O sol rebatendo e respigando, erguendo-se e esgueirando-se, calmo o candelabro vertiginoso de mil e cem navalhas reluzentes fitando o chão. Ela olhou nos meus olhos e me viu sorrir, novamente. Disse coisas que eu queria ouvir, outras que jamais imaginei, enquanto outras só saíam enquanto a luz contornava sua face. Queria aproximar-me dela em palavras, com os toques comuns de um franzir ou de um beijar. Seus olhos intimaram meus gestos infantis, poucos ajustáveis. Desmanchou o rosto nos meus dedos calejados, frios e cansados.
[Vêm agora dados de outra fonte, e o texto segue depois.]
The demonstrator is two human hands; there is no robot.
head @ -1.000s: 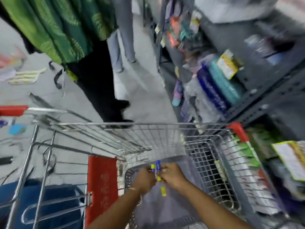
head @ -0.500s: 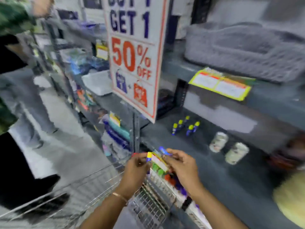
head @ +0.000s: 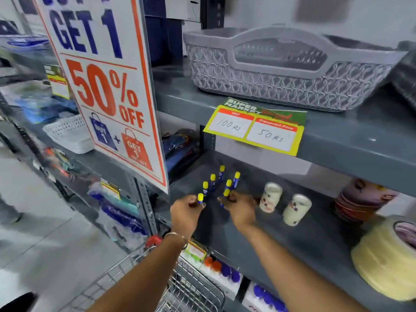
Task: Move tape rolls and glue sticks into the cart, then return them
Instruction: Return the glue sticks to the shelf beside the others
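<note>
My left hand (head: 185, 212) grips a blue glue stick with a yellow cap (head: 200, 198), held upright over the grey shelf (head: 292, 239). My right hand (head: 239, 210) pinches another glue stick (head: 225, 194) beside it. Just behind my hands several more glue sticks (head: 221, 176) stand upright on the shelf. Two white tape rolls (head: 283, 202) stand to the right of my right hand. A large cream tape roll (head: 387, 260) lies at the shelf's right end. The wire cart (head: 193, 289) is below my arms, its red corner (head: 153, 240) near my left wrist.
A big "50% OFF" sign (head: 108, 91) hangs left of the glue sticks. A grey plastic basket (head: 290, 70) and a yellow price tag (head: 256, 129) sit on the shelf above. Stacked bowls (head: 360, 201) stand at the right. Boxes of blue-capped items (head: 227, 271) fill the shelf below.
My view swung up from the cart to the shelf. Both hands moved from inside the cart forward onto the shelf, separating with one glue stick each.
</note>
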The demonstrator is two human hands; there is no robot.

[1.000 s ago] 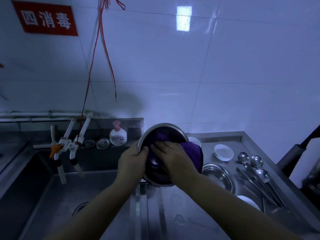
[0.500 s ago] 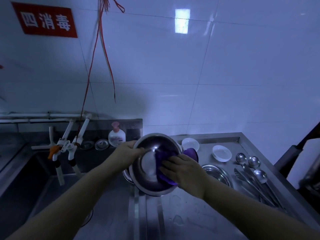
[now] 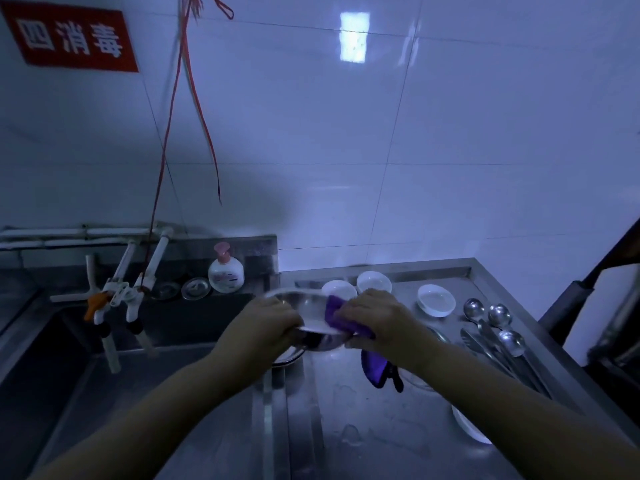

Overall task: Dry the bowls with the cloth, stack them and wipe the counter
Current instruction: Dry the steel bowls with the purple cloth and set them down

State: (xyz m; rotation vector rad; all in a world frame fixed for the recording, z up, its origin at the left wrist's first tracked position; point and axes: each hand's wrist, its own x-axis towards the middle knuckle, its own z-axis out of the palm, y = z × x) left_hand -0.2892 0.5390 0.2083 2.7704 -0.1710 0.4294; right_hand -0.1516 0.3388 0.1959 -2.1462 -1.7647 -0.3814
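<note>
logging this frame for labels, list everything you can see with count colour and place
metal bowl: one, silver, held over the counter edge, blurred
cloth: one, purple, pressed on the bowl rim, end hanging below
small dishes: three, white, back of the counter
ladles: three, silver, counter right
counter: steel, wet patches
sink: steel, left
taps: white, above the sink
soap bottle: one, white with pink pump, sink ledge
sign: red, wall top left
left hand: grips the bowl
right hand: holds the cloth
</note>
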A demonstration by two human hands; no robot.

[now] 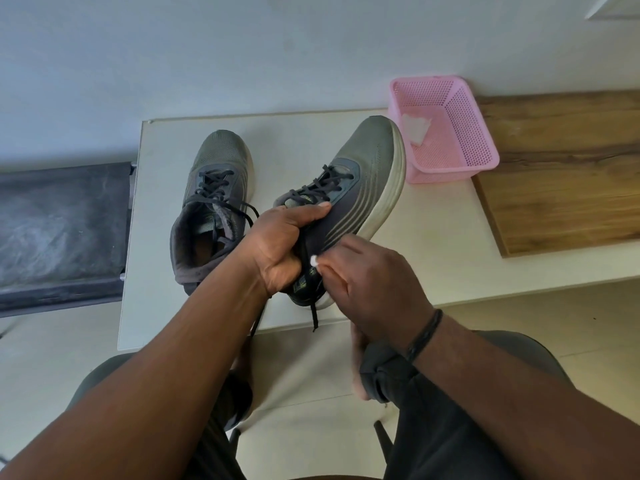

Eu a vi escondida entre nós e embaraços. Não desfiz nada.

*Esse será, lamentavelmente, o último texto do Blog. Estarei disposto a uma nova etapa dos meus trabalhos iniciados aqui, e os seus comentários e suporte foram de extrema importância para esse novo passo. Saio do Blog com a intenção de ganhar suas estantes, mas sei que sempre terei vocês aqui, e assim me terão também. Obrigado pela paciência, assiduidade e companheirismo nesses últimos anos. Até mais, leitores. 

2 comentários:

  1. Meu amor, não me abandone. Perdão pelo egoísmo, não nos abandone. Eu fiz do seu blog fonte de inspiração por muitos anos, não posso conceber sua ausência. Por favor, o último não, por favor, desesperadamente, não.